> _WHAT YOU WILL DO_:
Everything in the listing below has to be repeated exactly, except the pictures.

○ ○ ○

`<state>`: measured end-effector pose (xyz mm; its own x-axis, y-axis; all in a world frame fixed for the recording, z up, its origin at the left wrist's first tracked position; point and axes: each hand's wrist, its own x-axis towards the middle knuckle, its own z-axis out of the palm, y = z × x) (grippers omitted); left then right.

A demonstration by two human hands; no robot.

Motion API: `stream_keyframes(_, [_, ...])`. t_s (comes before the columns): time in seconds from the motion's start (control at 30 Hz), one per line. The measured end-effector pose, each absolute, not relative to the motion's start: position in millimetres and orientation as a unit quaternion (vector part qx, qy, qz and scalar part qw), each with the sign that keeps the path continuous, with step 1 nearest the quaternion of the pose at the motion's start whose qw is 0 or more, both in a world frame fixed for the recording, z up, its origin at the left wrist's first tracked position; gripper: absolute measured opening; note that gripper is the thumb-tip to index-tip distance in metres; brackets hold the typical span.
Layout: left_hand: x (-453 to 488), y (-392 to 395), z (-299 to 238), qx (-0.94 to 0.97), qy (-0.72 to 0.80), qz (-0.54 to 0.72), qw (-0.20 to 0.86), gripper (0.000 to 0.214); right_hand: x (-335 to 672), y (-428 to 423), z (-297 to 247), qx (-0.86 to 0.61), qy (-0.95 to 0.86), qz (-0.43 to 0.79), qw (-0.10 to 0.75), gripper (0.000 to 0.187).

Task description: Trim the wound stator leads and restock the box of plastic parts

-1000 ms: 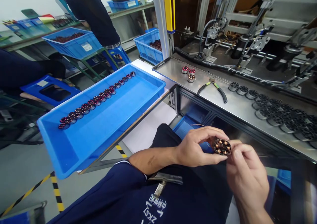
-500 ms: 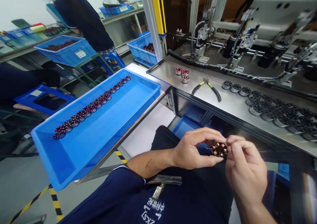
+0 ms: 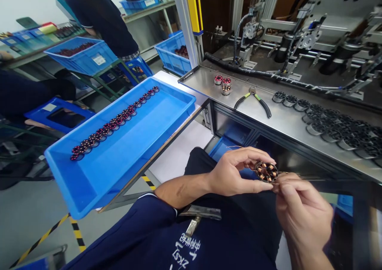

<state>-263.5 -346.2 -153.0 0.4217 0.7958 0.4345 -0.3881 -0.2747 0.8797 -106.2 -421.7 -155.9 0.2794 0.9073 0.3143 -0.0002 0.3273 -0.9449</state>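
Between thumb and fingers, my left hand (image 3: 235, 172) grips a round motor stator (image 3: 266, 172) with copper windings, its open face turned up toward me. Thin copper wire ends stick out on both sides of it. My right hand (image 3: 304, 206) is closed beside its right edge, thumb and forefinger pinching a copper wire (image 3: 277, 184). Above my lap, both hands are in front of the machine bench. Pliers (image 3: 253, 101) with green and black handles lie spread on the metal bench top, beyond my hands.
A blue tray (image 3: 128, 154) on the left holds a diagonal row of wound stators (image 3: 109, 126). Three stators (image 3: 226, 89) stand near the pliers. Many dark unwound cores (image 3: 331, 122) line the bench (image 3: 205, 75) at right, before machine fixtures (image 3: 307, 39). A co-worker (image 3: 101, 19) stands at the back left.
The stator has moved slightly up and right with my left hand. My right hand has shifted slightly right, and copper wires now show stretching from the stator. The camera view has shifted slightly.
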Motion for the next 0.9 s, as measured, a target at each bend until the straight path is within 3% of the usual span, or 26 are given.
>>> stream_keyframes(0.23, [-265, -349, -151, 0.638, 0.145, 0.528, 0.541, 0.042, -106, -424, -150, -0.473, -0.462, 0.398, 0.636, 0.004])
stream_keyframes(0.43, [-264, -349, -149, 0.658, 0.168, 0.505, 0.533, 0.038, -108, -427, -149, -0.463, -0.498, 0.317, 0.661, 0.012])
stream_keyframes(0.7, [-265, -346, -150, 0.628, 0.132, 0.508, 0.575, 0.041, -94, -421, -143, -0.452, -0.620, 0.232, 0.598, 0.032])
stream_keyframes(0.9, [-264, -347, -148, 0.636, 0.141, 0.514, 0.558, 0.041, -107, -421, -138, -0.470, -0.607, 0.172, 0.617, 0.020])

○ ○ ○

> _WRITTEN ANSWER_:
`<state>`: measured end-effector pose (xyz mm; its own x-axis, y-axis; all in a world frame fixed for the recording, z up, its origin at the left wrist's first tracked position; point and axes: each hand's wrist, its own x-axis towards the middle knuckle, its own z-axis out of the palm, y = z × x) (grippers omitted); left then right.

A demonstration by two human hands; no robot.

Motion API: `stream_keyframes(_, [_, ...])`. t_s (comes before the columns): time in seconds from the motion's start (control at 30 Hz), one per line. The measured end-effector pose, each absolute, not relative to the motion's start: position in millimetres and orientation as a unit quaternion (vector part qx, qy, qz and scalar part qw), each with the sign that keeps the path continuous, with step 1 nearest the quaternion of the pose at the motion's start whose qw is 0 or more, both in a world frame fixed for the recording, z up, its origin at the left wrist's first tracked position; gripper: absolute measured opening; note that gripper is the thumb-tip to index-tip distance in metres; brackets hold the typical span.
Layout: left_hand: x (-453 to 488), y (-392 to 395), z (-299 to 238), qx (-0.94 to 0.97), qy (-0.72 to 0.80), qz (-0.54 to 0.72), qw (-0.20 to 0.86), gripper (0.000 to 0.214); right_hand: x (-335 to 672), y (-428 to 423), z (-297 to 247), qx (-0.86 to 0.61), qy (-0.95 to 0.86), qz (-0.43 to 0.79), qw (-0.10 to 0.75), gripper (0.000 to 0.187).

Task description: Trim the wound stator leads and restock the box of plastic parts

-1000 ms: 
-500 ms: 
+0 ms: 

<state>-263.5 -346.2 -153.0 0.4217 0.7958 0.4345 -0.3881 -0.2747 0.8797 -106.2 -421.7 -155.9 0.2794 0.9073 0.3143 -0.0002 0.3273 -0.9449</state>
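Between thumb and fingers, my left hand (image 3: 235, 172) grips a round motor stator (image 3: 266, 172) with copper windings, its open face turned up toward me. Thin copper wire ends stick out on both sides of it. My right hand (image 3: 304, 206) is closed beside its right edge, thumb and forefinger pinching a copper wire (image 3: 277, 184). Above my lap, both hands are in front of the machine bench. Pliers (image 3: 253, 101) with green and black handles lie spread on the metal bench top, beyond my hands.
A blue tray (image 3: 128, 154) on the left holds a diagonal row of wound stators (image 3: 109, 126). Three stators (image 3: 226, 89) stand near the pliers. Many dark unwound cores (image 3: 331, 122) line the bench (image 3: 205, 75) at right, before machine fixtures (image 3: 307, 39). A co-worker (image 3: 101, 19) stands at the back left.
The stator has moved slightly up and right with my left hand. My right hand has shifted slightly right, and copper wires now show stretching from the stator. The camera view has shifted slightly.
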Motion for the next 0.9 s, as measured, a target at each bend until the straight path is within 3% of the usual span, or 26 are given.
>>> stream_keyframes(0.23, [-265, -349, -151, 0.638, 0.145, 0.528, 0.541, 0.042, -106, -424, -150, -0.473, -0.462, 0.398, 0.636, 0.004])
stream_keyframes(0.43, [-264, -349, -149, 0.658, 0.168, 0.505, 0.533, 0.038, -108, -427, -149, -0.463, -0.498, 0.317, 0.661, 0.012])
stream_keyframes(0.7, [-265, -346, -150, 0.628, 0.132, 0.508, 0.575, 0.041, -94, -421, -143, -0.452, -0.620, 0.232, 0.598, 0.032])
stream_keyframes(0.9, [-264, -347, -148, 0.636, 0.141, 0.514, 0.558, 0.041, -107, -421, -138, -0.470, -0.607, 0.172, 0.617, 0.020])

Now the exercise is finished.